With apologies to The Rolling Stones, I write today about the Missouri Legislature’s passage of HB 1460. The bill would place before Missouri voters a November ballot measure to raise the state motor fuel tax gradually until it became 27 cents per gallon in July 2022. The measure would also raise the tax on compressed and liquefied natural gas to 27 cents per gallon equivalent beginning in 2026.

No one is eager to pay more taxes, but as my former Show-Me Institute colleague Joe Miller wrote in 2015:

Much of the [Missouri Department of Transportation (MoDOT)] problem lies in the gradual deterioration of the user-fee funding base of MoDOT, specifically the state fuel tax. The fuel tax last increased in 1996, and Missouri now has the country’s fifth lowest regular gasoline tax and fourth lowest diesel fuel tax.

Miller later discussed the MoDOT funding problem in his February 2016 policy study.
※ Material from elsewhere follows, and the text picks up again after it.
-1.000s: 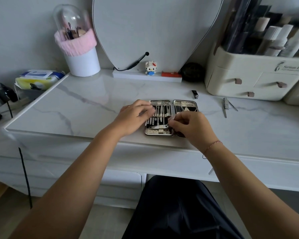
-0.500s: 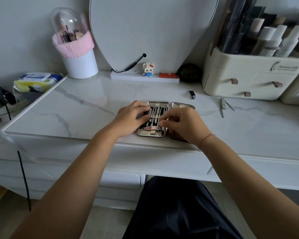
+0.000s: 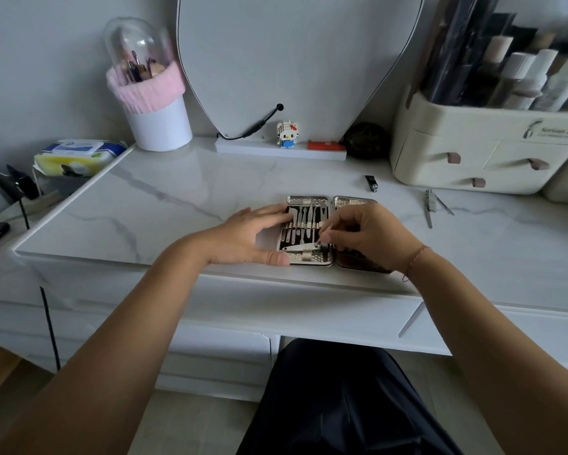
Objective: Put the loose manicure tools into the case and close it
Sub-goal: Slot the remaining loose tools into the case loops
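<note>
The right hand (image 3: 371, 234) pinches a thin metal tool (image 3: 324, 232) in curled fingertips; its kind is too small to tell. This hand hides most of the right half of the open manicure case (image 3: 305, 199). The left hand (image 3: 246, 238), fingers straight, rests on the case's left edge. Beyond the right hand, a black nail clipper (image 3: 371, 183) and a silver nail clipper (image 3: 429, 206) lie on the counter (image 3: 164, 205).

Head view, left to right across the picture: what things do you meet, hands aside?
wipes pack → brush holder → open manicure case → loose silver nail clipper
</note>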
The reasons stem from a decline in revenue from user fees such as the fuel tax, an increase in highway construction costs, and the resulting risk of losing federal matching dollars. Miller explored several possible solutions, including tolling and increasing fuel taxes, and even the pros and cons of doing so (see page 28 of the study).

The money needed to maintiain our transportation infrastructure will have to come from somewhere. Voters were correct to reject the statewide sales tax proposed in 2014. User fees such as a fuel tax are vastly more fair.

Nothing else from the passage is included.